Erste Schritte in diese Richtung sei die Gesundheitsbehörde bereits vor Weihnachten gegangen: Im Gegensatz zum Vorjahr hat sie keine detaillierten Empfehlungen ausgesprochen, wie wir das Fest begehen sollten.

Diskussionen in der Gesellschaft

Und auch wenn Brostrøm sehr deutlich machte, dass wir die Epidemie in keiner Weise abblasen können, so ist klar: Nun liegt es an uns. Als mündige Bürgerinnen und Bürger müssen wir entscheiden und auch darüber diskutieren, wie ein verantwortungsbewusster Umgang mit der Situation aussehen soll. Was nicht unbedingt einfach wird.

„Wenn wir als Gesundheitsbehörde nicht mehr so präsent sind und uns etwas aus eurem Privatleben und eurem Heim zurückziehen, bedeutet das dann auch, dass man selbst die Diskussionen in der Gesellschaft führen muss“, so der Gesundheitsdirektor.

Das Maßband wird abgeschafft

Diese werde vermutlich zu einer größeren Auseinandersetzung und Polarisierung zwischen jenen, die weiterhin viel Angst in sich tragen und jene, die eine schnelle Rückkehr in den Alltag ersehnen, mit sich führen. Brostrøm rief zu einer sachlichen Diskussion auf.

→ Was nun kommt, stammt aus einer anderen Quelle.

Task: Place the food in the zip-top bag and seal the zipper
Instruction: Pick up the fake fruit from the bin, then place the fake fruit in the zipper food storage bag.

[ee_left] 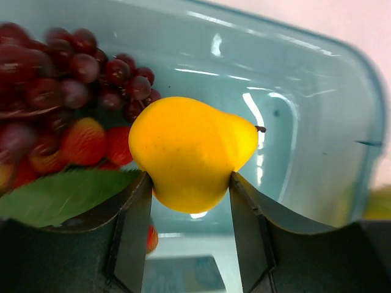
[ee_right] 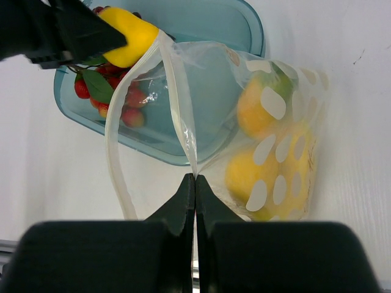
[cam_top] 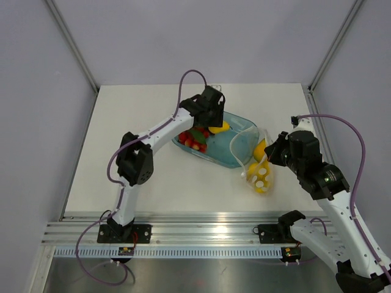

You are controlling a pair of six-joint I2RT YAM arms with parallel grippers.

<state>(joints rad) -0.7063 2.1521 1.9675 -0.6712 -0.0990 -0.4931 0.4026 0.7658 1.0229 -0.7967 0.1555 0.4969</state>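
The left gripper (ee_left: pixel 189 180) hangs over the middle of the teal tray (ee_left: pixel 324 116), its jaws about half open and closed onto the yellow pear (ee_left: pixel 183 143). One finger (ee_left: pixel 131 232) presses each flank of the pear's broad end, and the stalk end points toward the tray's far wall. The pear sits clear above the tray floor. At the tray's left end, beside the held pear, lie dark red grapes (ee_left: pixel 79 76), red strawberries (ee_left: pixel 85 143) and a green leaf (ee_left: pixel 55 195). From above, the same gripper (cam_top: pixel 214 124) sits over the tray (cam_top: pixel 229 160) with the pear (cam_top: pixel 221 127) showing yellow at its tips. The right gripper (ee_right: pixel 194 183) is fully closed, its two fingertips pressed together on the mouth edge of the zip-top bag (ee_right: pixel 293 152), right where the pale zipper (ee_right: pixel 177 91) strip comes down to them. That pinch holds the bag's mouth open as a loop over the tray's right end, the open side turned toward the pear (ee_right: pixel 131 36). The dotted body of the bag lies on the white table (cam_top: pixel 122 177) just beside the tray's near right corner, and at least two yellow-orange fruits (ee_right: pixel 250 174) are already inside. Whether the slider tab is in view cannot be told. In the overhead view the right gripper (cam_top: pixel 273 154) is just off the tray's right end, with the bag (cam_top: pixel 261 177) below it.
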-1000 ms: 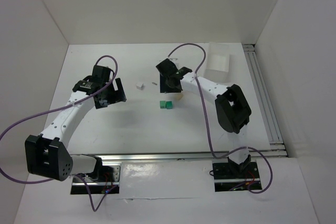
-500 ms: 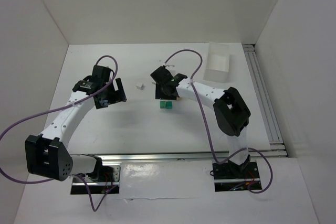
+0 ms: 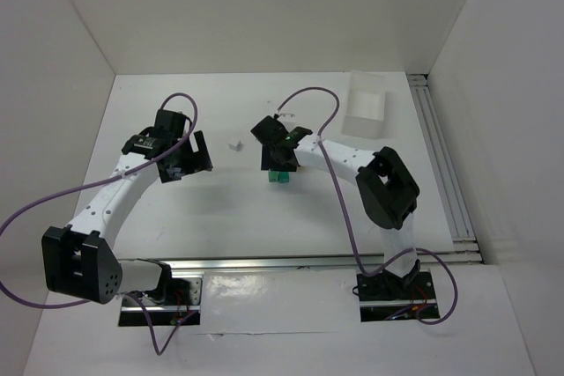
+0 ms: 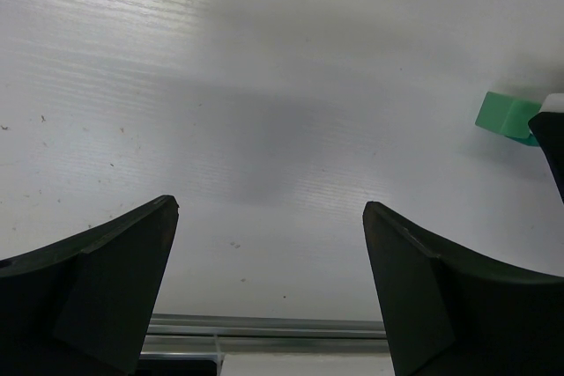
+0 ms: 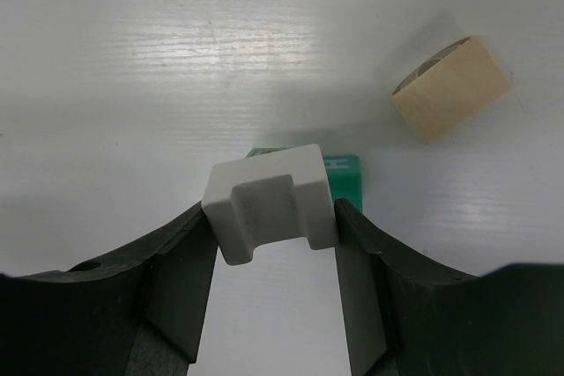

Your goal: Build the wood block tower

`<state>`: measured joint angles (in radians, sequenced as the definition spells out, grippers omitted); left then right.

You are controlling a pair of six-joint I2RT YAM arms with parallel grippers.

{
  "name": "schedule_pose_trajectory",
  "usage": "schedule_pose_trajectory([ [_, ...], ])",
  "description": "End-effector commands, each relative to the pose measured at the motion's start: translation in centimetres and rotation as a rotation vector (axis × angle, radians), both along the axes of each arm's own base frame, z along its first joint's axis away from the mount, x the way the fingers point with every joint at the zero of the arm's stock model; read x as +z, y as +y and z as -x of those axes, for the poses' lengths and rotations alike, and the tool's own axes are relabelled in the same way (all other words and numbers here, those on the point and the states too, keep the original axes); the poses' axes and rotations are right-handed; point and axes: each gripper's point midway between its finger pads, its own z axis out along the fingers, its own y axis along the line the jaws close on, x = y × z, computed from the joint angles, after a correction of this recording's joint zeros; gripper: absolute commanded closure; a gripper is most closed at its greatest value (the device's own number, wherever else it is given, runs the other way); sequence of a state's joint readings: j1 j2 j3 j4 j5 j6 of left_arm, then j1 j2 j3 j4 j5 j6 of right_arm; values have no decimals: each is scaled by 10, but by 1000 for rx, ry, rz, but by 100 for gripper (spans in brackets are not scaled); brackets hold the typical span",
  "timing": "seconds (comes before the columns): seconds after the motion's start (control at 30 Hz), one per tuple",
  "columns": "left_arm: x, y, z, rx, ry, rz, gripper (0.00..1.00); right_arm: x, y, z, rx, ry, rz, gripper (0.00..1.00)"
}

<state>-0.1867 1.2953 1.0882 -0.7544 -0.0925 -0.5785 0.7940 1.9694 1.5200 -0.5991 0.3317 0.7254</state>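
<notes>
Right end effector [image 5: 273, 217] clamped on a white notched block [image 5: 269, 204], poised over the green start of the wood block tower [image 5: 345, 175] at lower centre, seemingly for stacking. Tan piece [image 5: 451, 87] lying upper right on the tabletop [image 5: 176, 59]. Left end effector [image 4: 269, 217] spread apart, empty.

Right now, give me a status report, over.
Left gripper open, empty. Right gripper shut on white block, over green blocks. Tan piece lies apart, not blocking.

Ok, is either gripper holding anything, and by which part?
The right gripper pinches a white notched block by its two opposite sides, above the green block. The left gripper is open, holding nothing.
</notes>
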Motion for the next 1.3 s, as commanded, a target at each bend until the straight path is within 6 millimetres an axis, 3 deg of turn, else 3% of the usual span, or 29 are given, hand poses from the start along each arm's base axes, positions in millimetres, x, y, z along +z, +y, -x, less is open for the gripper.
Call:
schedule_pose_trajectory([
  [0.0,6,0,-4,-5,-30,-4,0,-2,-5,8,-25,-3,35,48],
  [0.5,4,0,-5,-5,-21,-6,0,-13,-11,17,-31,19,62,45],
  [0.9,1,-2,-2,-10,-10,0,0,-11,-3,13,-7,29,60,20],
  [1.27,4,-2,-4,-10,-28,4,0,0,-5,11,20,5,74,22],
])
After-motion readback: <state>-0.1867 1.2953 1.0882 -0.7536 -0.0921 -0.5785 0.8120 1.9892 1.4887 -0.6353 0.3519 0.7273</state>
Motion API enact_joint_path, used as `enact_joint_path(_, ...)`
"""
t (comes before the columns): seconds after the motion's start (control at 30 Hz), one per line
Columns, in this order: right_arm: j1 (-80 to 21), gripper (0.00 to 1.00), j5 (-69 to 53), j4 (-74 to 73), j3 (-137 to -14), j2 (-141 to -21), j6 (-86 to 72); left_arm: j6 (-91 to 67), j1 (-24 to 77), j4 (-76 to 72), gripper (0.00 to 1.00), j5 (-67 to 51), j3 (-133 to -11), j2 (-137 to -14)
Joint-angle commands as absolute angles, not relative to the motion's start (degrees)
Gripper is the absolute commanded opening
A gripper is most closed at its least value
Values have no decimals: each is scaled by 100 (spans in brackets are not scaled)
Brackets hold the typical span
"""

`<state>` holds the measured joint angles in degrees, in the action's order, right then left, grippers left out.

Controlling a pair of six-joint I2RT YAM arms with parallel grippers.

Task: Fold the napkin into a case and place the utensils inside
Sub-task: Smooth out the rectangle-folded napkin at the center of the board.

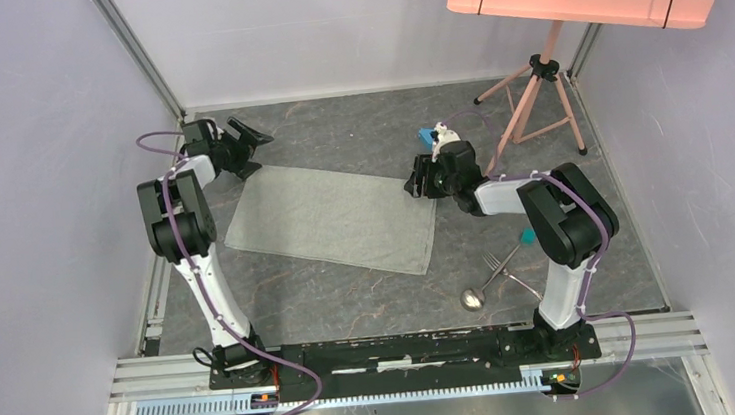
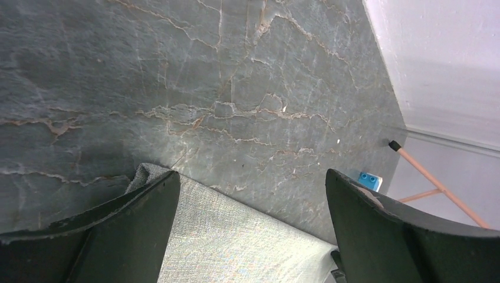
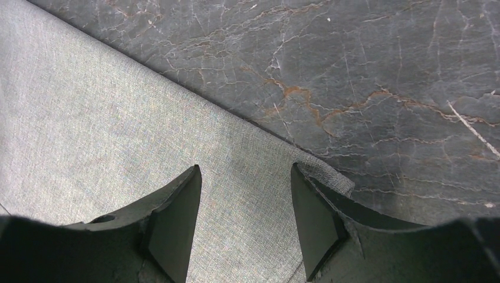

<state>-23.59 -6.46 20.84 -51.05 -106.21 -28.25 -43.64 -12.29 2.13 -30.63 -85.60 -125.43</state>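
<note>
near right arm base (image 1: 557, 323), fork (image 1: 494, 260), spoon (image 1: 472, 299): overhead view only.

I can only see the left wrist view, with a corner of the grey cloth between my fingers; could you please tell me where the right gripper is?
Observer: The right gripper is at the napkin's far right corner, jaws apart above the cloth edge.
Operator: Thank you. Is the napkin folded yet?
Observer: No; the top view shows it spread flat as one rectangle.
Operator: And where are the utensils, please?
Observer: The fork and spoon lie together on the table, clear of the cloth, off the napkin's near right corner.
</note>
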Motion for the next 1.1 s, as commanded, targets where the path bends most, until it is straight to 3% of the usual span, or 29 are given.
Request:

„Im Grunde bedeutet das, dass, wenn wir als Gesundheitsbehörde bezüglich des sehr konkreten Verhaltens aus eurem Privatleben verschwinden, wir zu einer normalen dänischen Gesellschaft zurückkehren, in der es unterschiedliche Meinungen und unterschiedliche Grade der Besorgnis gibt. Es wird nicht so sein, dass man zu einem Treffen im Café ein Maßband mitnimmt, um zu überprüfen, ob man zwei Meter Abstand einhält.“

Die Zukunft, die uns erwartet, wird also wohl normaler, aber eben auch konfliktreicher als bisher werden. Das wird von uns allen verlangen, und das ist meine, nicht Brostrøms, Einschätzung, dass wir auch in unseren Köpfen in einen Normalzustand zurückkehren müssen.

Ein schwieriger Weg

Das bedeutet in meinem Verständnis, dass wir anderen Meinungen und Gesichtspunkten mit größerer Gelassenheit begegnen müssen, als es zum Teil während der vergangenen zwei Jahre der Fall war. Und das gilt auf allen Seiten der Debatte. 

Es wird nicht ganz einfach werden, denn das Coronavirus ist ja noch immer unter uns. Und wie die Entwicklung gezeigt hat, ist es für so manch eine unangenehme Überraschung gut.

Denn auch das verdeutlichte Brostrøm, im Gegensatz zu Krankheiten wie Pocken und Polio, werden wir Covid-19 nicht mithilfe von Impfstoffen ausrotten können.

Das bedeute auch, dass wir weiterhin Erkrankungen und Todesfälle aufgrund des Virus erleben werden. So wie Menschen, insbesondere ältere Menschen, auch an einer Grippeerkrankung sterben. In beiden Fällen können Impfungen vorbeugen, aber eben nicht alles verhindern.

In dieser neuen Wirklichkeit, so eigentlich die Kernaussage bei der Pressekonferenz, werden wir lernen müssen zu navigieren. Nicht auf einen Schlag von heute auf morgen, aber, behält Søren Brostrøm recht, im Laufe der kommenden Wochen und Monate.